Elon Musk’s troubling, nascent vision for Twitter was on full display this weekend after the SpaceX and Tesla CEO strode into the center of a content moderation controversy created by Kanye West, who now goes by Ye.
West popped up on Twitter Friday night for the first time since November 2020, tweeting “Look at this Mark, How you gone kick me off instagram” with a blurry photo of himself and Meta founder Mark Zuckerberg singing karaoke. The company confirmed to The Hollywood Reporter that Instagram indeed removed content from West’s account and placed restrictions on it following repeated policy violations. While West’s account was still visible on Sunday, it’s likely frozen from posting new content temporarily.
West’s recent Instagram posts are all screenshots of texts, and the post that broke Instagram’s rules appears to have been a conversation with Sean “Diddy” Combs in which he invoked antisemitic tropes, accusing the other musician of being controlled by “the Jewish people.”
Future Twitter owner Elon Musk quickly swept in to welcome West back to the platform, in spite of the troubled artist’s very recent expressions of anti-Semitism.
West appears to have interpreted Musk’s warm welcome as a green light, elaborating on his antisemitic conspiracies in a tweet only 12 hours later. “I’m a bit sleepy tonight but when I wake up I’m going death [sic] con 3 On JEWISH PEOPLE,” West tweeted on Saturday night. “…You guys have toyed with me and tried to black ball anyone whoever opposes your agenda.”
In spite of Musk’s stamp of approval, Twitter removed the tweet, which invoked anti-Jewish stereotypes often espoused by white supremacists and locked West’s account “due to a violation of Twitter’s policies,” a Twitter spokesperson confirmed to TechCrunch.
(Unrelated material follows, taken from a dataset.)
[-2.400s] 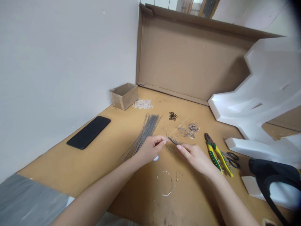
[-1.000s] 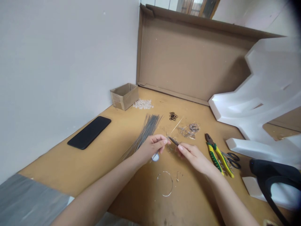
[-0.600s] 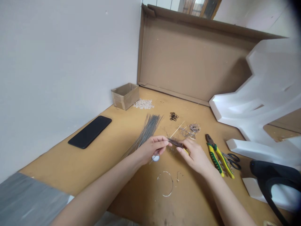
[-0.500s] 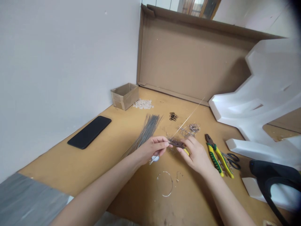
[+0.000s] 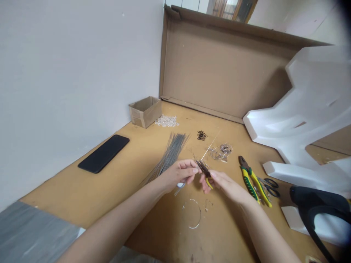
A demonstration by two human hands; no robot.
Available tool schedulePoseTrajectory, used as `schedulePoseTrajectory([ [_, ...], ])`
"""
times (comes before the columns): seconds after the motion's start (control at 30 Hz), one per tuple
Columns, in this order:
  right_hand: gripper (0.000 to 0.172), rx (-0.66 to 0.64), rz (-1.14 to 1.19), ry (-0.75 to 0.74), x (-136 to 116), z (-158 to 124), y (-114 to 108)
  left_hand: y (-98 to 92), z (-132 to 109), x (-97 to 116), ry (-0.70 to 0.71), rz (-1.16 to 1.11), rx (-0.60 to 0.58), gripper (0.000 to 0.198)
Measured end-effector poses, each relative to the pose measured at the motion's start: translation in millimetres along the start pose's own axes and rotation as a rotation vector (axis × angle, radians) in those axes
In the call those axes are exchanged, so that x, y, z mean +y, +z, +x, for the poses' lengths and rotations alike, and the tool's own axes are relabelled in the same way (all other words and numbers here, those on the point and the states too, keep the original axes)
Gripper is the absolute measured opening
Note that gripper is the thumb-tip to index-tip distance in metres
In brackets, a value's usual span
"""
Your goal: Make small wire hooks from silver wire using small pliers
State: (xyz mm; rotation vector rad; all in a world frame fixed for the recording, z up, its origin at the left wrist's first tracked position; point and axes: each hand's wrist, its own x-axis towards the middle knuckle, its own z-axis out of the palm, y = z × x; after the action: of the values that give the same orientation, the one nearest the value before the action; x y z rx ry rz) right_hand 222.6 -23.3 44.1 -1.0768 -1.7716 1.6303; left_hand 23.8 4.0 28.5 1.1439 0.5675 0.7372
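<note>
Wire (image 5: 205, 152) pinched in left grip (image 5: 183, 173), end slanting away beyond fingertips; right grip (image 5: 221, 183) clasping pliers (image 5: 205, 170).

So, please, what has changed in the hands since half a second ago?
The small pliers in the right hand have turned: their yellow handle now slants down toward the person, and the jaws look open. Nothing was visibly let go; the left hand still pinches wire. The phone, box and large pliers stayed in place.
</note>
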Motion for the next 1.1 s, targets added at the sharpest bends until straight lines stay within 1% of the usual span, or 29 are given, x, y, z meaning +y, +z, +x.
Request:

Just before sowing chaos on Instagram and Twitter, West stirred up controversy at Paris fashion week, debuting a new line in a pop-up warehouse show that included a shirt with the phrase “White Lives Matter.” The incident immediately pitted West again much of the fashion industry, which spoke out against him and defended Vogue Editor Gabriella Karefa-Johnson, who West attacked for criticizing his stunt as “deeply offensive, violent and dangerous.”